Doorstop interview - Parliament House

PATRICK GORMAN, ASSISTANT MINISTER TO THE PRIME MINISTER AND ASSISTANT MINISTER FOR THE PUBLIC SERVICE:  This has been a large week as we start to wrap up the parliamentary year. What we've seen is a massive announcement from my Australian colleague, Senator Patrick Dodson, to announce that he will not be rejoining us in 2024. I, like many, want to pay tribute to Patrick's contribution, not just in the Senate, but his contribution to Australia and his appointment to the Senate, which was something I was very pleased to be a part of back in 2016. Something that I think which has made not just the Labor family in Western Australia proud, but I think it's made Australia proud. I also think it's raised the quality of debate in this place. And what Patrick Dodson leaves is that he has educated so many in this Parliament and in our nation about how we can truly walk together on that path to reconciliation. And again, like so many I thank him for his service.

What we've also seen in the Parliament this week, is the national apology for the victims of the Thalidomide tragedy. It is just so sad to took so long for this apology to be delivered. But it was a really proud moment to see Prime Minister Anthony Albanese in the Parliament yesterday, recognising that the Parliament needed to say sorry, and indeed we did. And again, that raised the standard of the debate in Parliament this week. But it also meant so much to so many families across Australia. And today, Minister Mark Butler will designate the national memorial site for Thalidomide survivors and victims which will be again, something that's very well welcomed.

What we're seeing on the legislative side in Parliament this week, is we've seen Closing Loopholes go from the House of Representatives back over to the Senate, we've seen the Australian citizenship laws move again from the House of Representatives now over to the Senate to do their work. We've seen the debate last night on the Government's legislation to ban hate symbols to ensure that we protect what is a very welcoming society here in Australia making sure that we say there is no place for hate, there is no place for the trade in these symbols. Again, proud work of the Albanese Labor Government.

What we have today is the National Reconstruction Fund is truly open for business. The National Reconstruction Fund, as of today is open for business. You'll see an announcement from Minister Husic a little bit later today, as we start to get investments from the National Reconstruction Fund to back Australian manufacturing to back our sovereign capability. And it's great to see that just a few months after that passed the Parliament, it is up and running and open for business.

What we will introduce today in the Parliament is the Help to Buy scheme. The Help to Buy scheme is about making sure that more Australians can get into a home that they own. This is a commitment that Anthony Albanese announced at the 2022 Election, and we are delivering on that commitment. It will be a partnership with the states making sure that more Australians can get into a home with assistance from government, based on various successful schemes that have run for many decades in a range of places, including the Keystart program in my home state of Western Australia.

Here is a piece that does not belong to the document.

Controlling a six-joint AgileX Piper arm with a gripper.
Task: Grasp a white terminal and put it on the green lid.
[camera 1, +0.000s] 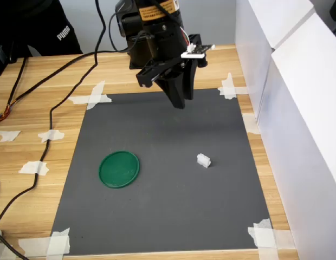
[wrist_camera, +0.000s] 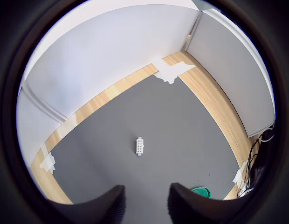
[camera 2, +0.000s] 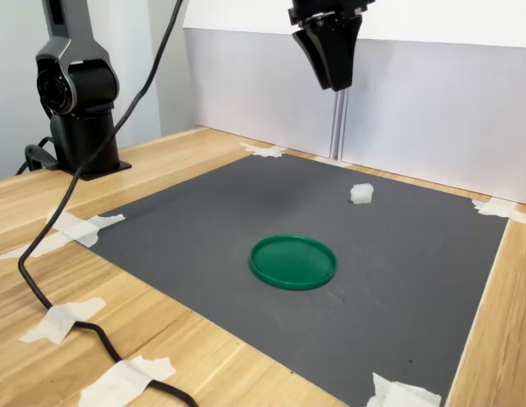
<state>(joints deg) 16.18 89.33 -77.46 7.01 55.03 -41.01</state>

So, that's a bit of what we have come here to do this week.

As I get towards the end of this parliamentary setting week and the end of this parliamentary year, what is very clear to me is that week on week, the Albanese Government comes here with plans for Australia's future. We come here to work for Australia. Week on week we've seen absolutely zero ideas put forward by Peter Dutton and his shadow ministers. They had come here week after week to complain, to snipe, to whinge, but there is not one idea that they've put forward this year.

We didn't see any policy ideas put forward over the last six months from Peter Dutton. It is an incredibly interesting thing to watch; that someone who claims to be an alternative Prime Minister of Australia thinks that he can somehow put himself forward for that role without putting forward a single positive idea. And when you look at the ideas they put forward in government, what we are doing as we will continue to do, week on week, is clean up the mess left by the Morrison-Dutton Government that led Australians down on so many things.

On TAFE. They let them down when it came to the way they conduct themselves privately with their secret ministries. They let Australians down when it came to the inflation mess that they left behind. We will continue to clean up Mr. Dutton's mess and I challenge him when we come back in 2024 to maybe come with just one positive idea.